**Exercise input**
********

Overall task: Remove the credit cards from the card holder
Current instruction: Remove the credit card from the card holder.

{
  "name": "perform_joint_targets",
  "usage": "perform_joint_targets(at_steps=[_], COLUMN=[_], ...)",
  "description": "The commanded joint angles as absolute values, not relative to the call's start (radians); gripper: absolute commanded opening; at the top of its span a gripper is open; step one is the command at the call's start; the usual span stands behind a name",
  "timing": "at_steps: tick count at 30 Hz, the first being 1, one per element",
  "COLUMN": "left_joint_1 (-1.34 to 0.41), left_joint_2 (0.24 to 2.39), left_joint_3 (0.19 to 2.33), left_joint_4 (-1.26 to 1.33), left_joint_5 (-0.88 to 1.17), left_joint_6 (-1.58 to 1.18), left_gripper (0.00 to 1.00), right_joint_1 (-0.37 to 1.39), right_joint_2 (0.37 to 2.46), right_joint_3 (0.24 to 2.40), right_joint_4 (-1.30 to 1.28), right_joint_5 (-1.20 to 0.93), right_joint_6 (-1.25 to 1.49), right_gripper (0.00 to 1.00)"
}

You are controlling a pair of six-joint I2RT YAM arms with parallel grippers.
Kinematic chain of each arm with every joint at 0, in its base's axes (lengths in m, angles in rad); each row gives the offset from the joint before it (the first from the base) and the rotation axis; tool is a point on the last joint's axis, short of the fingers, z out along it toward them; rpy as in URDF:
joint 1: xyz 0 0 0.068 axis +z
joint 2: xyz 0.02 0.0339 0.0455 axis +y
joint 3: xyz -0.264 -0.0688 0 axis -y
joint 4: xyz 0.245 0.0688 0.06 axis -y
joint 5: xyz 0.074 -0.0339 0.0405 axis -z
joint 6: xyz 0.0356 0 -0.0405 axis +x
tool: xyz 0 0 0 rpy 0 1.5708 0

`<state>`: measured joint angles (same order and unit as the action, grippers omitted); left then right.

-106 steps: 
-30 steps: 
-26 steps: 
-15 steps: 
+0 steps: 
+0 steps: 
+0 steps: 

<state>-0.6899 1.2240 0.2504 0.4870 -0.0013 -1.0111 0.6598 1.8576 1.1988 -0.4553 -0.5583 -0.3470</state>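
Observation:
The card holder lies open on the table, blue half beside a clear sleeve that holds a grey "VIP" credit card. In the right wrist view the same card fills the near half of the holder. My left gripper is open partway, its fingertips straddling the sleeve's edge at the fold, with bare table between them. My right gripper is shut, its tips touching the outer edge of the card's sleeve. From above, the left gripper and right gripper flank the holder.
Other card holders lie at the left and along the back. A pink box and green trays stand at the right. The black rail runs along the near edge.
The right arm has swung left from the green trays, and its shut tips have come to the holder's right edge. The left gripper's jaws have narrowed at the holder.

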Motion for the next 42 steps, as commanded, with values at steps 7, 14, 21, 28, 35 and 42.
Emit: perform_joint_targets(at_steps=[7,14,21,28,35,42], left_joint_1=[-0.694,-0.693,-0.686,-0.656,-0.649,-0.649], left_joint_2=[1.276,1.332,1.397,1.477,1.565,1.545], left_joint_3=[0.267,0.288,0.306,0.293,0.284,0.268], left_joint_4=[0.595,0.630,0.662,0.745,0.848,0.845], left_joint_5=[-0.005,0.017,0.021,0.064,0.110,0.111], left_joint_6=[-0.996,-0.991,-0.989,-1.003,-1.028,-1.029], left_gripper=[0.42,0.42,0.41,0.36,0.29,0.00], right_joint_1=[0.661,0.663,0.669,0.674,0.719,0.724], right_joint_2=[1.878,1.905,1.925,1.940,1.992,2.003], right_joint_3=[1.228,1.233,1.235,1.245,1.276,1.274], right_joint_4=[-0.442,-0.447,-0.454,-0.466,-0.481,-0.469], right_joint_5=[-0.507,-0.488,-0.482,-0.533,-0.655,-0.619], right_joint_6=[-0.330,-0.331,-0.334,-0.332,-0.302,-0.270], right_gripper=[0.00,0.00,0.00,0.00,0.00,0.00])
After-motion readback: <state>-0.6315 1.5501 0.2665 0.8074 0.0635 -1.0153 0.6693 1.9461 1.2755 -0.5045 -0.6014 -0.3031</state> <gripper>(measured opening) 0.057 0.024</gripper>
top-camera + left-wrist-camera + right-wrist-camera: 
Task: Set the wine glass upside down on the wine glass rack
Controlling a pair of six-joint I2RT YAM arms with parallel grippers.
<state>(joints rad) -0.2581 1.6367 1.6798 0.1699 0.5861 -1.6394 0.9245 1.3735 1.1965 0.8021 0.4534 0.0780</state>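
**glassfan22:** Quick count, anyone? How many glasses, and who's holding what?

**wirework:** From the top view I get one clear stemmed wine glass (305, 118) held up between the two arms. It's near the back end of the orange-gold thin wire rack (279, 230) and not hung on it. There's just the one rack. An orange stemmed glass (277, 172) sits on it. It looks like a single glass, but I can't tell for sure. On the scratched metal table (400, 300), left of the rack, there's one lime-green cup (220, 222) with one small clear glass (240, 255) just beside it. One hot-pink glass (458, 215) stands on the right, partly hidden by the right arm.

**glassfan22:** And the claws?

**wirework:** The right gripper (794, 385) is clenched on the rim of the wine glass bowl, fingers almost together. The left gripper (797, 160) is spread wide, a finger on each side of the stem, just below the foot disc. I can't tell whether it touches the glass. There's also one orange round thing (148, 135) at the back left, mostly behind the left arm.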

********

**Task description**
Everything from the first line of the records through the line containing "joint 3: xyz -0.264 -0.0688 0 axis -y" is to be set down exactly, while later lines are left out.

**Solution to this exercise**
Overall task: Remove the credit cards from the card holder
Current instruction: Remove the credit card from the card holder.

{
  "name": "perform_joint_targets",
  "usage": "perform_joint_targets(at_steps=[_], COLUMN=[_], ...)",
  "description": "The commanded joint angles as absolute values, not relative to the call's start (radians); gripper: absolute commanded opening; at the top of its span a gripper is open; step one is the command at the call's start; the usual span stands behind a name",
  "timing": "at_steps: tick count at 30 Hz, the first being 1, one per element",
  "COLUMN": "left_joint_1 (-1.34 to 0.41), left_joint_2 (0.24 to 2.39), left_joint_3 (0.19 to 2.33), left_joint_4 (-1.26 to 1.33), left_joint_5 (-0.88 to 1.17), left_joint_6 (-1.58 to 1.18), left_gripper (0.00 to 1.00), right_joint_1 (-0.37 to 1.39), right_joint_2 (0.37 to 2.46), right_joint_3 (0.24 to 2.40), right_joint_4 (-1.30 to 1.28), right_joint_5 (-1.20 to 0.93), right_joint_6 (-1.25 to 1.49), right_gripper (0.00 to 1.00)"
}

You are controlling a pair of six-joint I2RT YAM arms with parallel grippers.
Kinematic chain of each arm with every joint at 0, in its base's axes (lengths in m, angles in rad); each row gives the offset from the joint before it (the first from the base) and the rotation axis; tool is a point on the last joint's axis, short of the fingers, z out along it toward them; rpy as in URDF:
joint 1: xyz 0 0 0.068 axis +z
joint 2: xyz 0.02 0.0339 0.0455 axis +y
joint 3: xyz -0.264 -0.0688 0 axis -y

This exercise is now done.